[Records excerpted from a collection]
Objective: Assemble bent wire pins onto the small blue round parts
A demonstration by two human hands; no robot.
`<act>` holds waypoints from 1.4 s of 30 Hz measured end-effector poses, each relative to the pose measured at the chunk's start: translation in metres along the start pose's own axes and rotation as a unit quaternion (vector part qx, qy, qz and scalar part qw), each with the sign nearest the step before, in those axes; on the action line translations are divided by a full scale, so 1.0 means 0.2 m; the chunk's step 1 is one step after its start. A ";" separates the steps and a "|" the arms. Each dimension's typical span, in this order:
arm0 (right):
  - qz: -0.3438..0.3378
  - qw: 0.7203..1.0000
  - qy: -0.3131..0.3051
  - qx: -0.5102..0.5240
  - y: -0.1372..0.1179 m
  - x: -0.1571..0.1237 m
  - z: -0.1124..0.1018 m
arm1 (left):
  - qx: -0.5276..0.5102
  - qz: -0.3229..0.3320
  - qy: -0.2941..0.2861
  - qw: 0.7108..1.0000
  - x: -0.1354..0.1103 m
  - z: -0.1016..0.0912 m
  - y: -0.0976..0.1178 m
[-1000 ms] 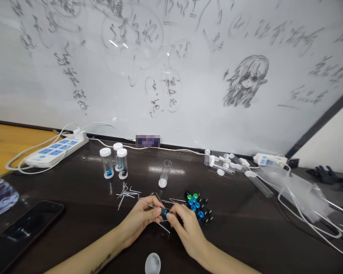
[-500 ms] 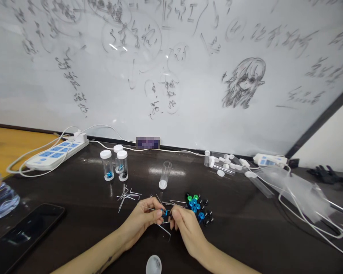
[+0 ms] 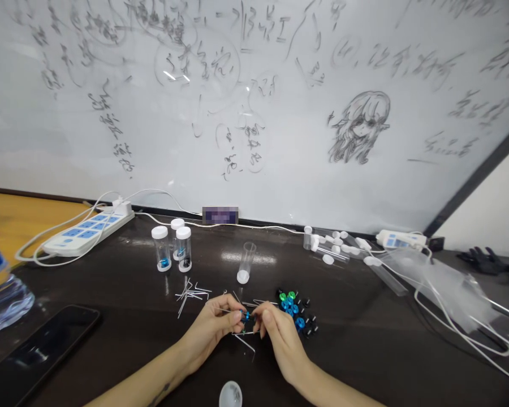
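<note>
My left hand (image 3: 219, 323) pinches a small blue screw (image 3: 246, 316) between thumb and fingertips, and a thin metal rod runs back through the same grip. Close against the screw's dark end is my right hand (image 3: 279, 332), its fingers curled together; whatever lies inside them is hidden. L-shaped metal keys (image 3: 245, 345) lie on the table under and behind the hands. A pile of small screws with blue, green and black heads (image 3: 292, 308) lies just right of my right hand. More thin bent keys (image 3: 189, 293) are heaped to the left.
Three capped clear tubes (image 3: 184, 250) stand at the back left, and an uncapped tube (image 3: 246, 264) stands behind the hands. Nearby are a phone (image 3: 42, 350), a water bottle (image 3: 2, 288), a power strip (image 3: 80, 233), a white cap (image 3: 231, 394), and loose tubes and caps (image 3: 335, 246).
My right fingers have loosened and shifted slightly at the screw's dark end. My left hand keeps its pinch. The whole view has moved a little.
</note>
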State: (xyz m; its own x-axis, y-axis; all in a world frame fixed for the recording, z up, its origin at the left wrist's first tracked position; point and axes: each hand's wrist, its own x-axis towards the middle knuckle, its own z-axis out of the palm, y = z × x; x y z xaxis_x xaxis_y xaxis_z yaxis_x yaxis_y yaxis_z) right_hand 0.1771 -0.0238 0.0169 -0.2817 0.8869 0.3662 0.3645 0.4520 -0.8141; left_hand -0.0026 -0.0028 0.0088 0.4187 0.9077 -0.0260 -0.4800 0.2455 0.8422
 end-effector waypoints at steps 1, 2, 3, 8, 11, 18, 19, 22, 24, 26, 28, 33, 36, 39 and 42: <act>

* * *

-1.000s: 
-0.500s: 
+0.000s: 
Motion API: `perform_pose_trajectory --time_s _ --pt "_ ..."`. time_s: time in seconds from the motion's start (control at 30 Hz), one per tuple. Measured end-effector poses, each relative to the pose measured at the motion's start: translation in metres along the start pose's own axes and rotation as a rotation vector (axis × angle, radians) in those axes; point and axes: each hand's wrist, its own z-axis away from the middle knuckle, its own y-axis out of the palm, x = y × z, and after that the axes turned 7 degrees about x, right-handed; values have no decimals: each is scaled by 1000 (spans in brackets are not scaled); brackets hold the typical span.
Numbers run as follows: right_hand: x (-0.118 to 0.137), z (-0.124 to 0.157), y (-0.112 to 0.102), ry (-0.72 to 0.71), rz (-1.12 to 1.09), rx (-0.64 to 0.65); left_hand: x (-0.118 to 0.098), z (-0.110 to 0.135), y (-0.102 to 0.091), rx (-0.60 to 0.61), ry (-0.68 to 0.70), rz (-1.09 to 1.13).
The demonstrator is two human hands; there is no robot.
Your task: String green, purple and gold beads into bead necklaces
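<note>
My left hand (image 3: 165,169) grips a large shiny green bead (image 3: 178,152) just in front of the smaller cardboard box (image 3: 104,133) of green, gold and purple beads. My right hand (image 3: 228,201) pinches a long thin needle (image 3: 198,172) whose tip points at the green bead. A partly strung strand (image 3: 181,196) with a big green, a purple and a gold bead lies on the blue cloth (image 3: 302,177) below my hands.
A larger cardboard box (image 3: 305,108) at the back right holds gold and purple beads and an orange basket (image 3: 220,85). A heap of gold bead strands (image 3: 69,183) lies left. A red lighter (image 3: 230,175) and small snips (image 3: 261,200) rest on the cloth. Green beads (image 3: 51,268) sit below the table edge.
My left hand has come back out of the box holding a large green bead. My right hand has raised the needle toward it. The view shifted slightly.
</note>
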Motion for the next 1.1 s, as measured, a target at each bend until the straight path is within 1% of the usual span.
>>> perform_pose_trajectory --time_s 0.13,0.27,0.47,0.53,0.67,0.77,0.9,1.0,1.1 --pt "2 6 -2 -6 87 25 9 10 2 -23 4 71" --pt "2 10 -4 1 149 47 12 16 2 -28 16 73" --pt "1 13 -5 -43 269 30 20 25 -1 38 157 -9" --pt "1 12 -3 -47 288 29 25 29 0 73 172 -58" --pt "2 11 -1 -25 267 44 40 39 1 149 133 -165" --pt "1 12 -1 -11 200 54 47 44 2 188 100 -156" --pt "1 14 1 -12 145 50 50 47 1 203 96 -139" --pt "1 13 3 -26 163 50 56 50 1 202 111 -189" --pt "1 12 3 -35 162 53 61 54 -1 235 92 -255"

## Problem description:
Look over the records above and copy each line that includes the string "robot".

## Task solution:
A demonstration by two human hands; no robot.
The demonstrator is two human hands; there is no robot.

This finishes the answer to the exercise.